What is worse than catching someone trying to cheat by looking at your exam? Getting struck by lightning.

What can you tell by a black guy who walks into a bank with a ski mask on? His face was severely disfigured in a horrific accident.

A girl hands her boyfriend her phone and says it's his dad. He throws it on the ground exclaiming, "My dad's not a phone, duh!"

Billy was taking a stroll in the forest, when suddenly he met a bear. Billy remember what his father had taught him, and quikly lied down on the ground, pretending to be dead. The bear started licking Billy's face. Still he remained calm. The bear bit off Billys finger. Still he did not move. When the bear ate Billy's foot, he nearly panicked. But thinking of his wife and children he mustered his last remaining strenght, and did not move a muscle. If he tried to run or fight the bear he would surely die and never see them again. Then the bear ate Billys head.

What did the frog say when he heard his family was dead? "ribbit"

Neil Armstrong was the first man to walk on the moon and Micheal Jackson molests little boys.
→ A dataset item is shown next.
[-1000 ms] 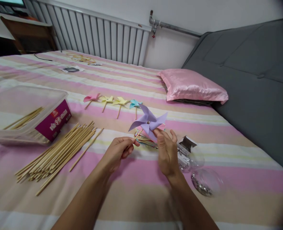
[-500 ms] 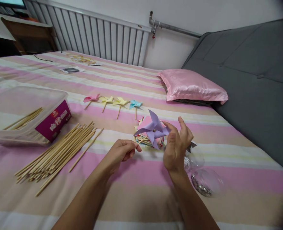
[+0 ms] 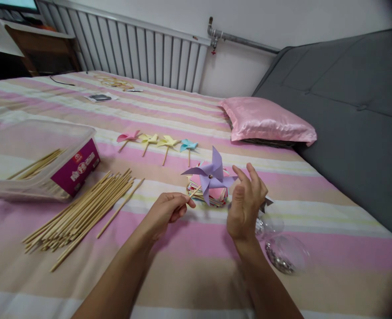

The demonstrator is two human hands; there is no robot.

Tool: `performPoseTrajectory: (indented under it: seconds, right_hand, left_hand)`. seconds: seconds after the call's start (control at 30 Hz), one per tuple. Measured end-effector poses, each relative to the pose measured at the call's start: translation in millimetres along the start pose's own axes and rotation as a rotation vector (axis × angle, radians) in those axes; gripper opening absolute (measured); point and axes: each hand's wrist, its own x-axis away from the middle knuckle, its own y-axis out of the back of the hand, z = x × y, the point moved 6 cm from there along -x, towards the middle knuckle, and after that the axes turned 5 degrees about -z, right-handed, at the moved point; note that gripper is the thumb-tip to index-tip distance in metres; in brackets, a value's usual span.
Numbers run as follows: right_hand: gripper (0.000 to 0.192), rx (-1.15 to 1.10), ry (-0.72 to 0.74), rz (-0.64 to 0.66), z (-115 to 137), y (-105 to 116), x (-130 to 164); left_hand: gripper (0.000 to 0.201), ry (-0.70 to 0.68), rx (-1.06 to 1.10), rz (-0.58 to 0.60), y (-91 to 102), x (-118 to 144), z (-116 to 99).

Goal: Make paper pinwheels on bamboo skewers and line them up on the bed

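Note:
My left hand (image 3: 171, 208) pinches the thin wooden stick of a purple paper pinwheel (image 3: 212, 175), which is held up at a tilt. Beside the blades, my right hand (image 3: 247, 199) is raised with its fingers spread and nothing in them. Behind and below the pinwheel lies a stack of coloured paper squares (image 3: 219, 199), partly hidden by it. Just past my right wrist are clear round containers; one container (image 3: 287, 254) has small metal pieces inside. A dark pointed object (image 3: 266, 204) shows behind my right hand; I cannot make out what it is.
A pile of wooden sticks (image 3: 86, 212) and one separate stick (image 3: 121, 207) lie at left, near a clear plastic tub (image 3: 39, 128) with more sticks. Several finished pinwheels (image 3: 167, 141) lie in a row. Further back are a pink pillow (image 3: 269, 119) and a grey headboard (image 3: 345, 102).
The purple pinwheel's blades have turned, and its head has shifted slightly up and left. My right hand's fingers have come a little away from the blades. My left hand keeps its pinch.

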Motion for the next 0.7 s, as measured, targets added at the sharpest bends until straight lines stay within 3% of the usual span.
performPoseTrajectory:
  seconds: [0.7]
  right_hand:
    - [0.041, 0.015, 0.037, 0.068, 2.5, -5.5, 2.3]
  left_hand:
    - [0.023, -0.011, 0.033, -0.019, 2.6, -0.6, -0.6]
What's the difference between a black man and a large pizza? The black man is a human being with all of man's well-deserved rights, and the large pizza is an edible item. Furthermore, the black man, if adult and employed, has the propensity to feed a family of four far longer than a large pizza can.
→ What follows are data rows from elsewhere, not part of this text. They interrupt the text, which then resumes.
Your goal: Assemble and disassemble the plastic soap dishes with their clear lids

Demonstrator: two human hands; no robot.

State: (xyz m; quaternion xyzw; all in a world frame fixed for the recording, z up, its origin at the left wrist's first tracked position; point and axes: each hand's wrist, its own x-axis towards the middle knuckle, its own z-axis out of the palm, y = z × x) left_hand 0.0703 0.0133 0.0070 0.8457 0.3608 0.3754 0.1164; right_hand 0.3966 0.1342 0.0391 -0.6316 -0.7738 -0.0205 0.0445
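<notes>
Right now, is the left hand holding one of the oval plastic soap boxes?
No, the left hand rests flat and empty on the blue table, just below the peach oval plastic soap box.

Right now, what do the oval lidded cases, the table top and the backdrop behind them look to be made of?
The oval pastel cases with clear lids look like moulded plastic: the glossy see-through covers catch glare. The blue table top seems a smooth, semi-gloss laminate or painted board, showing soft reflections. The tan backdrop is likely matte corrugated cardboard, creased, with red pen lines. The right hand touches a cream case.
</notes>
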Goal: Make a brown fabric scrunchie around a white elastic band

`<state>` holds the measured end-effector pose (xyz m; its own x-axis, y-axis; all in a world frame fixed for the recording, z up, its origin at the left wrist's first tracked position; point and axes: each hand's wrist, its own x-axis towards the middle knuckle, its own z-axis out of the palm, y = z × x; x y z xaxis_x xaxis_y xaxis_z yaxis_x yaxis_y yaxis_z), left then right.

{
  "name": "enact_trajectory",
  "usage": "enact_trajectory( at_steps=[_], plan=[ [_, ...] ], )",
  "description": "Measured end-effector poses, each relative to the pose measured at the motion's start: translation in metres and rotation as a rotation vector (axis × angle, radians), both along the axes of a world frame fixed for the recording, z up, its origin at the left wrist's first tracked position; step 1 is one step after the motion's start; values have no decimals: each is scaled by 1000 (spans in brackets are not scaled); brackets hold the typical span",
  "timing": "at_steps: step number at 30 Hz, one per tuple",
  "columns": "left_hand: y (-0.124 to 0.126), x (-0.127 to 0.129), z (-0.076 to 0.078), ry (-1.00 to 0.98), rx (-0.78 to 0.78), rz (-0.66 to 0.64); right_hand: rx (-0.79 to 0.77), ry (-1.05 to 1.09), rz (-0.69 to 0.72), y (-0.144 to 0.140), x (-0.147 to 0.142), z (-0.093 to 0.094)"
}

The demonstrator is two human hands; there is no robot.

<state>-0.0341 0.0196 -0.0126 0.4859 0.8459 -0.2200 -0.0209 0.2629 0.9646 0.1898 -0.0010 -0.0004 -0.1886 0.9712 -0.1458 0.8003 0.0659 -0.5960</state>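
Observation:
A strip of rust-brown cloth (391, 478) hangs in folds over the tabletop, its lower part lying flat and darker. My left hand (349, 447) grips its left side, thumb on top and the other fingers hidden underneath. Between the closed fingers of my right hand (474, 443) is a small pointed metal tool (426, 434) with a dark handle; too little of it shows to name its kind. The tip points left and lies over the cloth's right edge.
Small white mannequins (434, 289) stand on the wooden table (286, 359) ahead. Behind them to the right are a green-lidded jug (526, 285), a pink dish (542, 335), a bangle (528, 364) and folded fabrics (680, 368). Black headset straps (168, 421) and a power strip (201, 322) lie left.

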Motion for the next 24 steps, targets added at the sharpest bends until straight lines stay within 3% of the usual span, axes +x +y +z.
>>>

What's the difference between your momma and a bucket of shit? Well, for starters your mother and a bucket of shit aren't even made of the same physical structure, and secondly, your mother is sentient while a bucket is not.

Q: Why did the monkey fall out of the tree? A: He had no arms Q: Why did the frog fall out of the tree? A: He was stapled to the monkey's face

There was 3 Men. Who had crashed their car on there way back from the Bar, All 3 of them died. Once they got to heaven, Jesus told him " The better in life you were with relationships,and staying true with one love- The better Transportation you get." Guy one got a Scooter. Guy two got a bike. And Guy 3 got a Mustang. One day, Guy 1 and 2 were on their bike and scooter. And they see Guy 3 upset. "Whats wrong? You got the best transporation in heaven!!" Guy 3 looks up at guy 1 and 2, Then says " I know I do..... But, I just seen my wife on a Skateboard."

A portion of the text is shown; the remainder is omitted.